Another potential benefit of the new system is that there’ll be a greater distinction between intelligent pupils.
Those who might have scraped an A* with a tonne of hard work might find themselves with grade 7s or 8s while those who would have taken little effort to achieve an A* might be lucky enough to win a grade 9.
Why are universities unhappy?
Unfortunately, it isn’t all good news. Some universities and employers are furious about the new system. They claim that the new grade don’t have an appropriate boundary between passing grades.
For example, currently many universities demand that students have a grade C in Mathematics and English Language and Literature to win a place. Unfortunately, the new system splits grade C into two separate grades: 4 represents a ‘standard pass’ and 5 is a ‘strong pass’. This has led to confusion for some universities. UCL and KCL who once asked for Cs are now asking for grade 5s, while Manchester, Leeds, and Liverpool who used to also ask for Cs are now asking for grade 4s.
Deborah Streatfield, founder of careers advice charity My Big Career, voiced her anger at the confusion while speaking to the BBC:
It’s inconceivable that a simple task of deciding a pass has led to a ridiculous standard pass and a good pass. Universities and employers need to decide whether a 4 or 5 is the benchmark. At the moment different standards across universities will lead to a divisive landscape leading to disadvantaged students losing out again.
Rather unhelpfully, Justine Greening, education secretary, said that it’s up to universities to set their own entry criteria.

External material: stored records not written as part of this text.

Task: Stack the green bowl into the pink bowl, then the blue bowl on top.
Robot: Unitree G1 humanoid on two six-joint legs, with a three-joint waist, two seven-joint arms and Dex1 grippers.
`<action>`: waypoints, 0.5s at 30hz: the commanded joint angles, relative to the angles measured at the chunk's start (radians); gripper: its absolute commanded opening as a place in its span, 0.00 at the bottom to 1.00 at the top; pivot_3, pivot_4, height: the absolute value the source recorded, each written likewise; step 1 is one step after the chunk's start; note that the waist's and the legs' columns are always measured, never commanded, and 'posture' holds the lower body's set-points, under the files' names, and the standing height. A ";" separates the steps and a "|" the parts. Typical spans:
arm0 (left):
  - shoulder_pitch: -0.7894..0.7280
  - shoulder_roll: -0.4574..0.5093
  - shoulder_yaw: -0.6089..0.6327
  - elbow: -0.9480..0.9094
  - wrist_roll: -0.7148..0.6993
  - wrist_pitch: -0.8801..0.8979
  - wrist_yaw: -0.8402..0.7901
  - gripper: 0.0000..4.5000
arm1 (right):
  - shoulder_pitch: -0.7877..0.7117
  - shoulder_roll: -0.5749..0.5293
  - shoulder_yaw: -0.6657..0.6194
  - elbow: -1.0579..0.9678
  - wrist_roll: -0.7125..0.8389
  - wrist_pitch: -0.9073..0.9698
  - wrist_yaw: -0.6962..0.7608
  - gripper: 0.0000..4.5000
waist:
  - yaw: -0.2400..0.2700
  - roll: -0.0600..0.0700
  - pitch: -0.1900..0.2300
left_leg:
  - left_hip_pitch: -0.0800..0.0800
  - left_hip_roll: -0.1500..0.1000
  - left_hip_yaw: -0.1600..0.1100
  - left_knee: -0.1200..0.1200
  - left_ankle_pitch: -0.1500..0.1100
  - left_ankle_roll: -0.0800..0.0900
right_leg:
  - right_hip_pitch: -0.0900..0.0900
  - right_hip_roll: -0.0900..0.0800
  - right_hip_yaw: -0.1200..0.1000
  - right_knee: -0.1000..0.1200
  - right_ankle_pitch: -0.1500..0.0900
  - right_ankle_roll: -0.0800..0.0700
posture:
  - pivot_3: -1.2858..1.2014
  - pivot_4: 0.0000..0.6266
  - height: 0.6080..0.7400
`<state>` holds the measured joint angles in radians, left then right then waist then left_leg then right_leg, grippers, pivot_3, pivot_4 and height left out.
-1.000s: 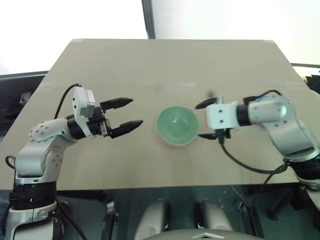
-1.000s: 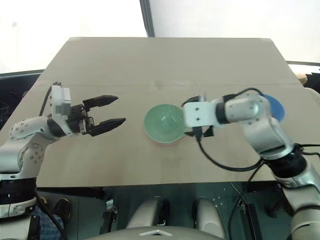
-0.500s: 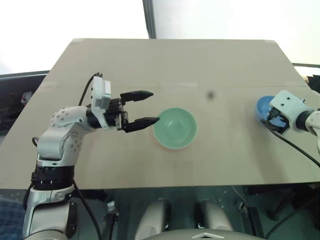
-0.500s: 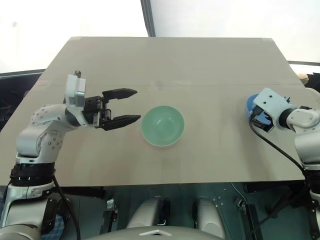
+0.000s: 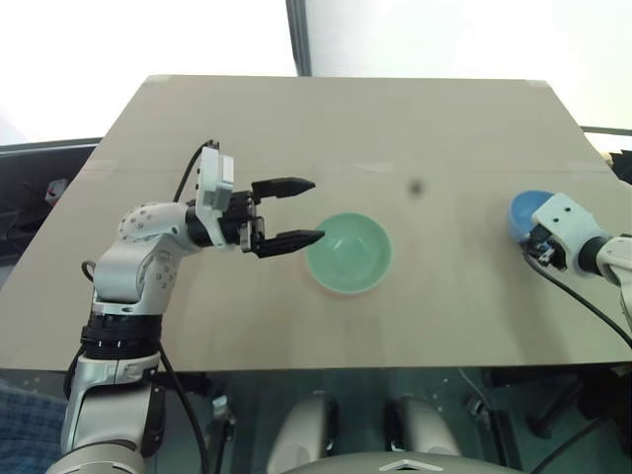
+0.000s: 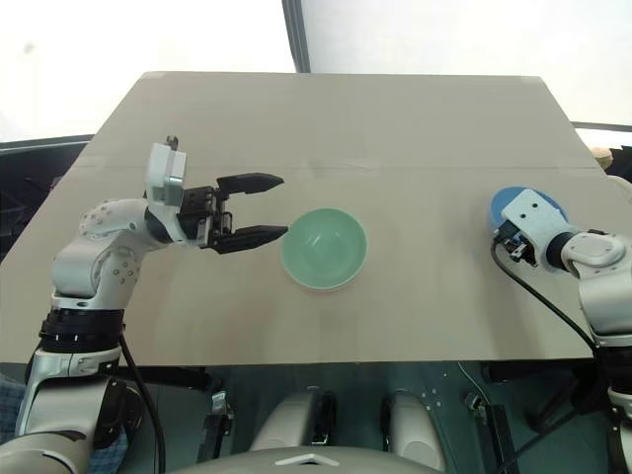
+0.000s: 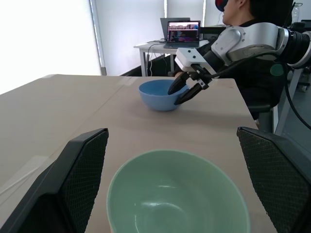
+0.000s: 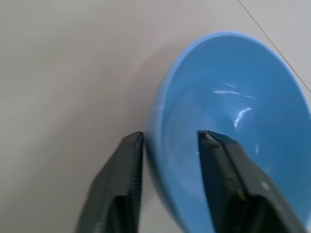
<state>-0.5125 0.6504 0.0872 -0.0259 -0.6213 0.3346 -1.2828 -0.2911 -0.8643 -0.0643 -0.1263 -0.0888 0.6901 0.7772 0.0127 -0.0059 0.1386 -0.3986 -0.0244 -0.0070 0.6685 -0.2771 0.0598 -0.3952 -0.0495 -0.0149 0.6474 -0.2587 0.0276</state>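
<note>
My right gripper (image 8: 167, 182) swung off green bowl (image 5: 348, 253) and clamped blue bowl (image 8: 233, 121) rim; left gripper (image 5: 300, 211) stayed spread

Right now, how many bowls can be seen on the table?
2 plainly: a round mint-green plastic bowl mid-table beside the open left gripper, and a sky-blue plastic bowl at the right edge, its rim between the right gripper's fingers. A pink bowl may sit hidden beneath the green.

Green bowl (image 5: 348, 253): smooth plastic, soft sheen inside. Blue bowl (image 8: 233, 121): smooth plastic, glossy, bright glints on inner wall. Counter (image 5: 336, 128): matt tan board, fine grain. Left pincer (image 5: 299, 210): matt black fingers, cross-hatched pads (image 7: 80, 184). Right pincer (image 8: 167, 160): matt black fingers, ribbed edge.
</note>
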 commanded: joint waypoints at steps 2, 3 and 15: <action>-0.022 0.007 0.016 -0.001 0.003 -0.018 -0.001 1.00 | -0.009 -0.025 -0.013 0.000 0.011 -0.028 -0.008 0.02 | 0.000 0.000 0.000 | 0.000 0.000 0.000 0.000 0.000 0.000 | 0.000 0.000 0.000 0.000 0.000 0.000 | 0.52 0.24 1.00; -0.022 0.007 0.016 0.000 0.004 -0.018 -0.001 1.00 | -0.009 -0.025 -0.012 -0.001 0.015 -0.029 -0.007 0.02 | 0.000 0.000 0.000 | 0.000 0.000 0.000 0.000 0.000 0.000 | 0.000 0.000 0.000 0.000 0.000 0.000 | 0.52 0.24 1.00; 0.035 0.037 0.059 -0.019 0.002 -0.016 0.012 1.00 | -0.099 -0.048 0.094 -0.269 0.093 -0.097 0.134 0.02 | -0.009 0.000 0.000 | 0.001 0.001 0.000 0.001 0.000 0.000 | 0.000 0.001 0.001 0.001 0.000 0.000 | 0.52 0.24 1.00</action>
<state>-0.4926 0.6596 0.0971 -0.0190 -0.6115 0.3319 -1.2791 -0.3345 -0.8905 0.0175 -0.2742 -0.0242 0.5986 0.8762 0.0036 -0.0055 0.1389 -0.3978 -0.0236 -0.0066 0.6693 -0.2770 0.0598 -0.3953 -0.0482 -0.0143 0.6490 -0.2587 0.0277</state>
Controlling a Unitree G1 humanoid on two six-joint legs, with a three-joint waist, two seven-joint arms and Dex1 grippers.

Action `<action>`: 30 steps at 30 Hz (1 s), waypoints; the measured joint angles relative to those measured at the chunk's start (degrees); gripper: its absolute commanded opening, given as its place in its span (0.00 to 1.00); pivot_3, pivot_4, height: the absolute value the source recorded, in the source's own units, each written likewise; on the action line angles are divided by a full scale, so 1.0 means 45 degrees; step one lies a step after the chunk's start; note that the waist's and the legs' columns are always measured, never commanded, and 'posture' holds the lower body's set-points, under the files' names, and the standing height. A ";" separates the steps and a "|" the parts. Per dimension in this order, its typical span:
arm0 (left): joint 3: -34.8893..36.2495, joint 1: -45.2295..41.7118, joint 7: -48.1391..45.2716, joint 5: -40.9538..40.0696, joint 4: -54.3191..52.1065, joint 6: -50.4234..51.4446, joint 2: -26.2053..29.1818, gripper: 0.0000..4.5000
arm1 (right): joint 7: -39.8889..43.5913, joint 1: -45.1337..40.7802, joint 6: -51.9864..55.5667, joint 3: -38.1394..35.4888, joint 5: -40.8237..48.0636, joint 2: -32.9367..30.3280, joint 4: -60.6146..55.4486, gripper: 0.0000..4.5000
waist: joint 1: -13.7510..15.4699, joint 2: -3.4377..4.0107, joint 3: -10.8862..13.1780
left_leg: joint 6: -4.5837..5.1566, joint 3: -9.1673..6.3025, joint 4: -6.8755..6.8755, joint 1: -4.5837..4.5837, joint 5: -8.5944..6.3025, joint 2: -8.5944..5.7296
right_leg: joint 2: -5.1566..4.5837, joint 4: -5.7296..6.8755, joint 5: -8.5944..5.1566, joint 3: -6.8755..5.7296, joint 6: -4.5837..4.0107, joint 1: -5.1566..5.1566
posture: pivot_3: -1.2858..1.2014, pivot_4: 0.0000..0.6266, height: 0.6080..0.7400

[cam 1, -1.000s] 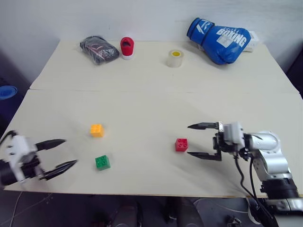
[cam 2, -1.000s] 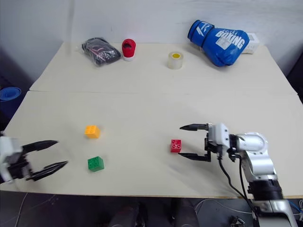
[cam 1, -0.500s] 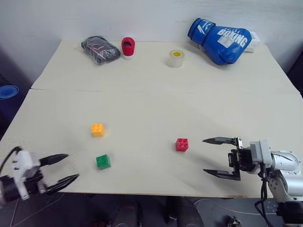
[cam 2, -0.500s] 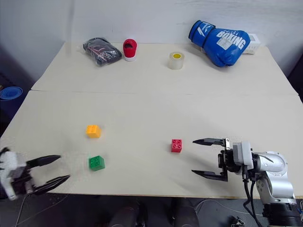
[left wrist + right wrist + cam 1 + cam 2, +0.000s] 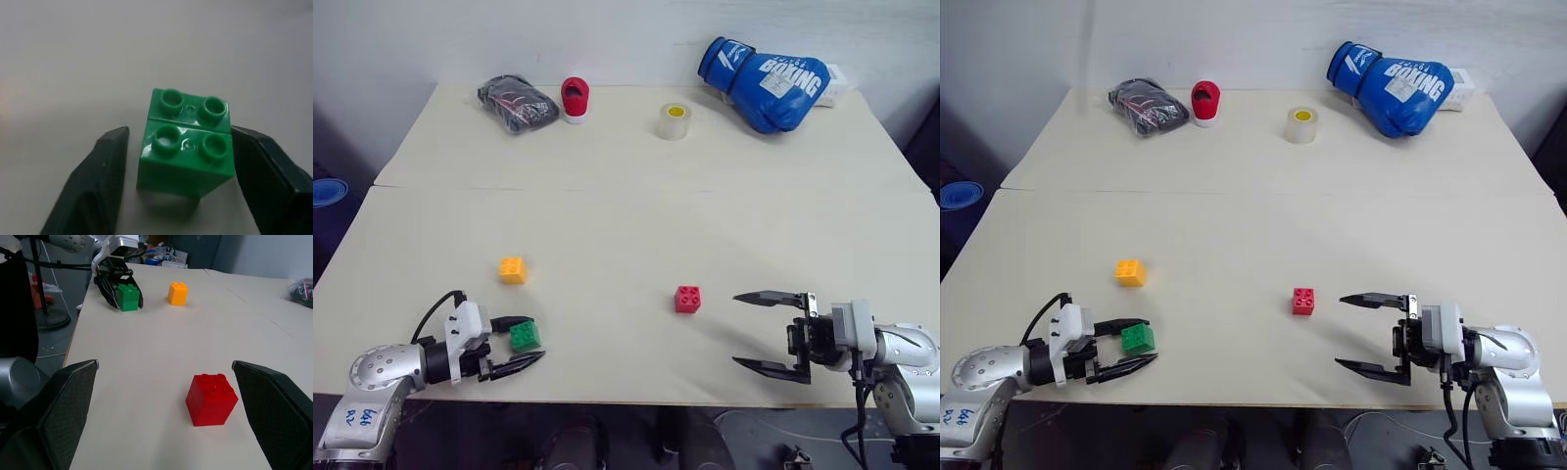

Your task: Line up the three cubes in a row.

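**A:** Where do the three bricks sit?

**B:** All on the near half of the pale counter (image 5: 626, 147). The green brick (image 5: 525, 336) is close to the front edge on the left. The yellow-orange brick (image 5: 513, 269) lies a little farther back from it, apart. The red brick (image 5: 687, 299) is well off to the right of both, roughly between them in depth. So they form a loose triangle, not a row.

**A:** And the left tool?

**B:** The left tool (image 5: 521, 340) lies low over the counter with its two black fingers on either side of the green brick. In the left wrist view the green brick stands upright, studs up, between the fingers (image 5: 105, 166); one finger looks as if it meets the brick's side, while a narrow gap shows at the other. The fingers are narrowed around it, but I cannot tell whether they grip it yet. The brick rests on the counter.

**A:** The right tool?

**B:** The right tool (image 5: 771, 333) stands wide apart and holds nothing. It points toward the left, to the right of the red brick and clear of it.

**A:** Anything else on the counter?

**B:** Along the far edge: a dark bundle (image 5: 517, 102), a red-and-white cylinder (image 5: 575, 99), a clear tape roll with a yellow core (image 5: 674, 120), and a blue boxing glove (image 5: 766, 82).
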 measured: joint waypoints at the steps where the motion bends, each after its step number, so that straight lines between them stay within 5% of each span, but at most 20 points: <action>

Suzanne O’Farrell of the ASCL head teachers’ union also spoke to the BBC. She suggests that schools should ‘future proof’ their students by only treating grade 5 as a pass, ignoring grade 4.
What do employers think?
Robert Coe, a professor in Durham University’s School of Education, was also critical. Speaking to the Independent he expressed a belief that ‘not much more than chance’ will separate between grades until markers have got a more solid handle on the new system:
Part of the reason for the regrading process was because the top grades had become a bit too common, and you want something that discriminates a bit more. But the trade-off is that it is more likely to be wrong, with people awarded a grade that they shouldn’t have. When you start to look, it is quite alarming. Individual subject grades can make a huge difference to someone’s whole life course. They really do matter.
Ofqual have argued that they’ll be balancing it out a little more to ensure kids receive fair grades. How they plan to juggle this balancing act is confusing to say the least and downright nonsensical at worst.
Employers are also unhappy with the changes. Seamus Nevin, head of employment and skills policy at the Institute of Directors, a group of business leaders, said that he thinks the new grades might have an effect on the employability of students in the future:
[Employers] might think, ‘What is this gibberish, and what does it mean, and how has it changed from previous grading systems? If the employer is time-poor and resource-constrained then they can, on occasions, be quite keen to get through as many [CVs] as possible. So if they have a CV that they don’t understand, then they might opt for the ones that they do.
Do we need to panic over this new system?
Probably not. It’s worth remembering that after getting onto A level courses, GCSEs don’t mean a lot, as long as you’ve passed.
Things might take a little while to adjust, but there won’t be any other option.
The GCSEs are designed to push students and make them more prepared for the world of work.
Ultimately, experiences shows us that in a few years people will probably be complaining the new system is too easy.
Then we’ll no doubt see a pining for ‘the good old days’ and everything will probably go backwards.
Until then, no one has much choice but to accept the changes and move on. So strap in and enjoy the ride, kids, you might as well enjoy it!